PROBLEM
The answer must be the full listing, word for word, with no pictures in it.

○ ○ ○

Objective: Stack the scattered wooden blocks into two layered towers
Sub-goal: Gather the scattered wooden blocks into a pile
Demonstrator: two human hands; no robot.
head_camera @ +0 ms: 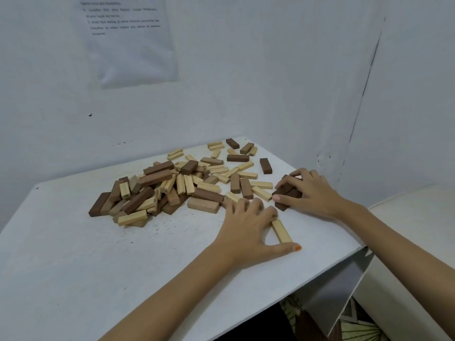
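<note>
Wooden blocks [157, 190], light and dark, lie scattered and heaped on the white table [98, 254]. The thickest heap is left of centre, and looser ones trail toward the far corner by the wall. No tower stands yet, so the step in hand looks like the very start: gathering pieces for the first layers. The left hand [246, 227] rests on the table near the front edge. Its fingers [256, 205] are curled at the far end of a single light block [282, 232] and the thumb reaches to its near end, so it appears to pinch that block lengthwise. The right hand [312, 190], just beyond and to the right, has curled fingers and thumb closed round a small cluster of dark blocks [282, 207] lying flat. How many it holds I cannot tell. The next move likely calls for squaring the dark pieces side by side into an even base. More blocks would then go crosswise on top, with room kept beside them for a second tower. The blocks are plain rectangular sticks with smooth faces and sharp edges. Several in the heap lean on one another, tilted.
</note>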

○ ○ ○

EXPECTED ANSWER
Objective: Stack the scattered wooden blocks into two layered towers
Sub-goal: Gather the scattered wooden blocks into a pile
Demonstrator: two human hands; no robot.
head_camera @ +0 ms: 
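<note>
Wooden blocks [157, 190], light and dark, lie scattered and heaped on the white table [98, 254]. The thickest heap is left of centre, and looser ones trail toward the far corner by the wall. No tower stands yet, so the step in hand looks like the very start: gathering pieces for the first layers. The left hand [246, 227] rests on the table near the front edge. Its fingers [256, 205] are curled at the far end of a single light block [282, 232] and the thumb reaches to its near end, so it appears to pinch that block lengthwise. The right hand [312, 190], just beyond and to the right, has curled fingers and thumb closed round a small cluster of dark blocks [282, 207] lying flat. How many it holds I cannot tell. The next move likely calls for squaring the dark pieces side by side into an even base. More blocks would then go crosswise on top, with room kept beside them for a second tower. The blocks are plain rectangular sticks with smooth faces and sharp edges. Several in the heap lean on one another, tilted.
</note>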

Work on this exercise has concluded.